Angewidert blickt sie Maude an. Und dann, ganz langsam, verändert sich ihr Gesichtsausdruck. Am Ende sieht sie nicht mehr hasserfüllt aus, sondern nur noch traurig. Und als ich Maude endlich loslasse, sehe ich auch, warum: Maude weint herzerweichend. In dem schwachen Lichtschein sieht sie so untröstlich, so verletzlich und so menschlich aus, wie sie mir ihre Sauerstoffflasche immer noch selbstlos hinhält, dass man ein absoluter Unmensch sein müsste, um kein Mitleid mit ihr zu haben.
QUINN
Ich bin mir ziemlich sicher, dass niemand nach mir sucht. Und wenn sie gesucht haben, dann haben sie es mittlerweile aufgegeben. Es macht nicht den geringsten Sinn weiterzurufen, also lasse ich es bleiben. Ich versuche auch nicht mehr, mich hier rauszugraben. Das verbraucht nur noch mehr Luft.

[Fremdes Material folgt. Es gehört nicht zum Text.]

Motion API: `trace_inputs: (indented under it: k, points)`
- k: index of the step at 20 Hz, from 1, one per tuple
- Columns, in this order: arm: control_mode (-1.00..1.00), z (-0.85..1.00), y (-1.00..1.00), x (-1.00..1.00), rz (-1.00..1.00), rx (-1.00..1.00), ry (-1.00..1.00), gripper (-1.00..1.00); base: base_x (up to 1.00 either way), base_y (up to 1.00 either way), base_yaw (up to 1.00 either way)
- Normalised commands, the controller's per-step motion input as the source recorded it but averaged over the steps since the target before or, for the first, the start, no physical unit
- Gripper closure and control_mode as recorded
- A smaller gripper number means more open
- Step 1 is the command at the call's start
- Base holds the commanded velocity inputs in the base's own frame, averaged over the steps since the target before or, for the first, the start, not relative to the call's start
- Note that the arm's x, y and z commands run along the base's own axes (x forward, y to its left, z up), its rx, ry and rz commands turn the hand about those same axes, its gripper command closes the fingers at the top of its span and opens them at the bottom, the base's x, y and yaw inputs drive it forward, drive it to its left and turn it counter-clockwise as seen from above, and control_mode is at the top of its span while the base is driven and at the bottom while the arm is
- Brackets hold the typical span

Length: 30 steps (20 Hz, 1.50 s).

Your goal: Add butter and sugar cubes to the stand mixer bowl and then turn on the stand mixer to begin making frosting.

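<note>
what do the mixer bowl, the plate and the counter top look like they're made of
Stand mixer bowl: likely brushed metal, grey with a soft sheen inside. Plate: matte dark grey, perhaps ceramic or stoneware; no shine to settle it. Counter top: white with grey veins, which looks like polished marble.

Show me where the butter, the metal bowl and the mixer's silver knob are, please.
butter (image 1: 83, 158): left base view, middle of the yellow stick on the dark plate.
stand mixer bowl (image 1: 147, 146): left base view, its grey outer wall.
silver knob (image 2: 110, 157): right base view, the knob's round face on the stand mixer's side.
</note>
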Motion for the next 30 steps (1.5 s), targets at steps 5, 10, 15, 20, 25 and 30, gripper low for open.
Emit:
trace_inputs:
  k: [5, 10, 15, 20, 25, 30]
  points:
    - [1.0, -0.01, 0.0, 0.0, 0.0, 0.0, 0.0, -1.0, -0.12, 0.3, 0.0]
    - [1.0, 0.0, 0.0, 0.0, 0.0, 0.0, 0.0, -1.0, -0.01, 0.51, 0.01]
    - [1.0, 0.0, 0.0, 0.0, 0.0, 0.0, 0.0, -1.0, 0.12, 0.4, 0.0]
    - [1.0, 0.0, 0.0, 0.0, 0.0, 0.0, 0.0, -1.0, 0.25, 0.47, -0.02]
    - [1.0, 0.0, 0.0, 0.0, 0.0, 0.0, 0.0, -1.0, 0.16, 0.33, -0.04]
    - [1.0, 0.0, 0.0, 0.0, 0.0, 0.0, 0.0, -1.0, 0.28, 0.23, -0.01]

Ich habe niemals richtig intensiv über das Leben nachgedacht, und irgendwie ist es schon traurig, dass das erste Mal, wo ich es tue, vermutlich auch das letzte Mal sein wird. Höchst unwahrscheinlich, dass ich noch länger als einen Tag lebe. All das Bedauern und die Dankbarkeit, die in meinem Kopf herumwirbeln, werden nutzlos verpuffen. Ich werde nichts mehr damit anfangen können.
Die ganze Zeit muss ich an meine Brüder denken, an Lennon und Keane. Die haben mich zwar oft genug auf die Palme gebracht, aber trotzdem hab ich sie schrecklich lieb. Meine Eltern liebe ich auch. Ich mag gar nicht daran denken, wie sehr ich sie alle liebe. Und daran, dass ich sie nicht mehr wiedersehen werde und ihnennicht mehr sagen kann, dass ich sie liebe. Wäre ich doch netter zu ihnen gewesen! Hätte ich doch wenigstens ab und zu mal richtig mit meiner Familie geredet!
Und dann Bea. Ich weiß gar nicht, warum sie mich nicht schon vor Jahren abserviert hat. So oft, wie ich sie hab sitzen lassen, nur weil mir auf einmal ein Date mit irgendeinem Mädchen spannender erschien, das ich gerade mal ’ne Stunde kannte. Und später dann, wenn ich mich beim Quatschen mit dem Mädchen ebenso gelangweilt hatte wie beim Knutschen, bin ich zu Bea gerannt, um ihr mein Leid zu klagen. Mein Leid? Während Bea damit leben muss, dass ihre Eltern ihr nie genügend Sauerstoff kaufen und es sich einfach nicht leisten können, sie mal mit jemandem ausgehen zu lassen? Sollte ich wie durch ein Wunder doch noch lebend hier rauskommen, dann werde ich mich als Allererstes bei Bea entschuldigen. Ich sehe ihr Gesicht vor mir, wie sie mir verzeiht. Ihre Augen, die die Tränen wegblinzeln, während sie auf mich zukommt und mich umarmt.
BEA
Maude, Alina und ich sitzen auf dem dreckigen Bahnsteig und lassen unsere Beine über den Gleisen baumeln. Ich reiße noch einen Proteinriegel auf und teile ihn mir mit Alina.
»Wenn ich dir meine Sauerstoffflasche gebe, würdest du dann zurückgehen und nach Quinn suchen?«, frage ich Alina.